*** TASK DATA Section Begins ***

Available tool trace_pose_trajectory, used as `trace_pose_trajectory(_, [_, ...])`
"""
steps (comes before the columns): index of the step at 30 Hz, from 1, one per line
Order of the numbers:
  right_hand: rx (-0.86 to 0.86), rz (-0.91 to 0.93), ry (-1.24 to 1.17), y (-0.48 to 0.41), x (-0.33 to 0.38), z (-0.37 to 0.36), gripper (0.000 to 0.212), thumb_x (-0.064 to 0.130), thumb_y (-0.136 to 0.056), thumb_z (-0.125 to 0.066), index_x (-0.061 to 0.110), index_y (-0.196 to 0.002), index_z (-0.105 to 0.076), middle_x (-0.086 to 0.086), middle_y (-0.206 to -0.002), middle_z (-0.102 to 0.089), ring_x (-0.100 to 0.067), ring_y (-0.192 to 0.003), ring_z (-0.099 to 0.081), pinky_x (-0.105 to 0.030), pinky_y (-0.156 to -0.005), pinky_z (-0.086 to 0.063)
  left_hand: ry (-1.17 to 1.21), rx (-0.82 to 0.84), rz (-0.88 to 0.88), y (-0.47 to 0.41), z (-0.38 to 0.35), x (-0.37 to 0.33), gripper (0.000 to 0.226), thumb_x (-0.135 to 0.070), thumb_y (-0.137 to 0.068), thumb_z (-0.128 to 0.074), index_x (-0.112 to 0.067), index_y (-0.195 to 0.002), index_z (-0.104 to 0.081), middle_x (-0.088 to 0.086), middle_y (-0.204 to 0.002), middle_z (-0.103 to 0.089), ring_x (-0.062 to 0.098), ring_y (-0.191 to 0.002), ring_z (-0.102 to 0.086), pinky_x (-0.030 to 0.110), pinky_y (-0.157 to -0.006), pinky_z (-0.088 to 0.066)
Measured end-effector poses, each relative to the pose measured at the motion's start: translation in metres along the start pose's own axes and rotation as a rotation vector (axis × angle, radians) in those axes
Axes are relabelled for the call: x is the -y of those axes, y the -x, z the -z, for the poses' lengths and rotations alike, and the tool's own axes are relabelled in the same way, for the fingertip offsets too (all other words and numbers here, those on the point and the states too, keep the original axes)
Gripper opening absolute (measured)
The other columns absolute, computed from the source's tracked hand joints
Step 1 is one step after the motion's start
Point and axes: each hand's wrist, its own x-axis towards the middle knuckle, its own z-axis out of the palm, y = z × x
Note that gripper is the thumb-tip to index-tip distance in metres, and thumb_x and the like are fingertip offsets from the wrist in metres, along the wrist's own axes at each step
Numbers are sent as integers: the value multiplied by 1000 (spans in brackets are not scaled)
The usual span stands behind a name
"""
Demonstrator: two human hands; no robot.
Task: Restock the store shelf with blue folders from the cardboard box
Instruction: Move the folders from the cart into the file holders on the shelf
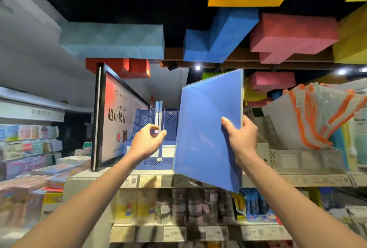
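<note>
Presently a blue folder point(206, 134) is held upright by the right hand point(241, 136), gripped at its right edge with the thumb laid across the front face. It is held just in front of the blue file rack point(170, 120) and to its right, and is not yet in a slot. The left hand point(147, 142) is placed in front of the rack, with thumb and forefinger curled close about the front edge of an upright folder point(158, 112) standing in it. Whether that edge is actually pinched cannot be told. The cardboard box is not in view.

The step is judged to be the filing of the held folder into the rack. It would be done best if the folder were turned edge-on to the rack and its lower corner led into the free slot to the right of the standing folder. That neighbour should be steadied so that it is not dragged or tipped. The thin plastic is likely to flex, so a grip nearer the lower edge may be preferred.

Below the rack, price tags point(131, 180) are fixed along the shelf edge, but their figures are too blurred to be read. To the left of the rack a black-framed sign point(117, 116) is stood. The large characters 超市权益 can be read on it; the smaller print is not legible.
</note>
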Motion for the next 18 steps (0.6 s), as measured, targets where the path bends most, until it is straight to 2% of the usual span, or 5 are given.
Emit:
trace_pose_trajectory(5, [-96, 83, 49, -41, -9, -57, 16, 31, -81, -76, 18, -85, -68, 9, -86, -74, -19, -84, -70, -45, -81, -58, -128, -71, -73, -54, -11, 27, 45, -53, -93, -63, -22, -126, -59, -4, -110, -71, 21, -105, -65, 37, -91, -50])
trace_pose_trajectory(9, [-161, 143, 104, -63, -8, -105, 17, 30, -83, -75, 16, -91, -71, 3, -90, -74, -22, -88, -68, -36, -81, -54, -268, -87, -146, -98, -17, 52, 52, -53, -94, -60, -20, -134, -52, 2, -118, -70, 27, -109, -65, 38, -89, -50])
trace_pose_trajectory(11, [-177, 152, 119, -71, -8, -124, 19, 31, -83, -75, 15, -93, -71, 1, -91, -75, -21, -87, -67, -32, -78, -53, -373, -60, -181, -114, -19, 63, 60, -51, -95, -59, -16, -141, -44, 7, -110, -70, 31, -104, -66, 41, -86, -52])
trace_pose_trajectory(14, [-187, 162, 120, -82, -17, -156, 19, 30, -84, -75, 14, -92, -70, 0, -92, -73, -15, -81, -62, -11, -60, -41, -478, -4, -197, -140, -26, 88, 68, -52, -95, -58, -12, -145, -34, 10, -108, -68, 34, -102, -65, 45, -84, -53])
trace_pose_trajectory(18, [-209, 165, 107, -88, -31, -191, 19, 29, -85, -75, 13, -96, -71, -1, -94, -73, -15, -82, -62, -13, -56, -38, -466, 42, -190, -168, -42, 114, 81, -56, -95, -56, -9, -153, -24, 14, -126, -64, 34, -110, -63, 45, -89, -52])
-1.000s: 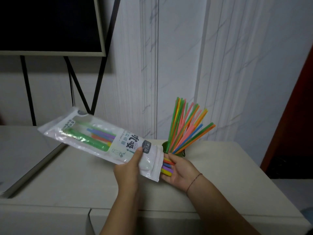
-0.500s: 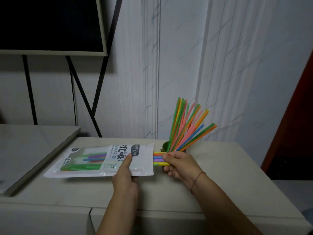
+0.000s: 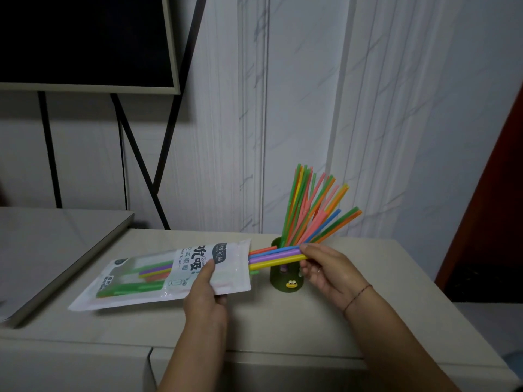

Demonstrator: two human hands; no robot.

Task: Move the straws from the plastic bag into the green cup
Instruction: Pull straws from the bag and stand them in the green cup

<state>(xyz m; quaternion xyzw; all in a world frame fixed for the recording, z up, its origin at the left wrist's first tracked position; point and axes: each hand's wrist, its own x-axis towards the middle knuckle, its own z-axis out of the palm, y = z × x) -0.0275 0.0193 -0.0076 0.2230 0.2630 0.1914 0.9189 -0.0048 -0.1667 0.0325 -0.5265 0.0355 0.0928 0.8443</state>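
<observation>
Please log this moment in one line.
left hand: holds plastic bag | right hand: pinches straw bundle, partly out | green cup: holds straws

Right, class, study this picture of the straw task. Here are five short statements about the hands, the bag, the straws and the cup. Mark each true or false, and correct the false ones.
1. The left hand grips the plastic bag. True.
2. The right hand holds nothing. False: it pinches a bundle of straws that sticks partway out of the bag's mouth.
3. The green cup holds a fan of straws. True.
4. The plastic bag is empty. False: loose straws show through it.
5. The green cup lies on its side. False: it stands upright on the table.
</observation>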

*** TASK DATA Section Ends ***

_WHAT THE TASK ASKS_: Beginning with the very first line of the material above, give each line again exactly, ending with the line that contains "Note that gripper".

_EXPECTED OUTPUT_:
Available tool trace_pose_trajectory, used as `trace_pose_trajectory(_, [_, ...])`
"""
steps (comes before the columns): index of the step at 30 Hz, from 1, one per line
Order of the numbers:
  right_hand: rx (-0.86 to 0.86), rz (-0.91 to 0.93), ry (-1.24 to 1.17), y (-0.48 to 0.41), x (-0.33 to 0.38), z (-0.37 to 0.36), gripper (0.000 to 0.212), thumb_x (-0.064 to 0.130), thumb_y (-0.136 to 0.056), thumb_z (-0.125 to 0.066), index_x (-0.061 to 0.110), index_y (-0.196 to 0.002), index_z (-0.105 to 0.076), middle_x (-0.086 to 0.086), middle_y (-0.206 to -0.002), middle_z (-0.102 to 0.089), ring_x (-0.100 to 0.067), ring_y (-0.192 to 0.003), ring_z (-0.099 to 0.081), pinky_x (-0.105 to 0.030), pinky_y (-0.156 to -0.005), pinky_z (-0.086 to 0.063)
  left_hand: ry (-1.17 to 1.21), rx (-0.82 to 0.84), rz (-0.88 to 0.88), y (-0.47 to 0.41), z (-0.38 to 0.35), x (-0.37 to 0.33), gripper (0.000 to 0.226), thumb_x (-0.135 to 0.070), thumb_y (-0.137 to 0.068), thumb_z (-0.128 to 0.074), index_x (-0.112 to 0.067), index_y (-0.195 to 0.002), index_z (-0.104 to 0.081), middle_x (-0.088 to 0.086), middle_y (-0.204 to 0.002), middle_z (-0.103 to 0.089), ring_x (-0.062 to 0.098), ring_y (-0.191 to 0.002), ring_z (-0.102 to 0.086), pinky_x (-0.030 to 0.110), pinky_y (-0.157 to -0.006), pinky_z (-0.088 to 0.066)
Measured end-effector poses, each relative to the pose measured at the motion's start: translation in metres along the start pose's own axes and rotation as a rotation vector (axis × angle, radians) in those axes
Axes are relabelled for the call: x is the -y of those axes, y the -x, z the -z, for the poses' lengths and rotations alike, and the tool's own axes are relabelled in the same way, for the fingertip offsets too (all other words and numbers here, those on the point and the states too, keep the original axes)
Gripper opening absolute (measured)
The other columns absolute, computed from the source's tracked hand joints
Step 1 is one step after the motion's start
Point and axes: each hand's wrist, its own x-axis towards the middle knuckle, its own z-axis out of the palm, y = z × x
Note that gripper is the thumb-tip to index-tip distance in metres, and thumb_x and the like are fingertip offsets from the wrist in metres, along the wrist's own axes at each step

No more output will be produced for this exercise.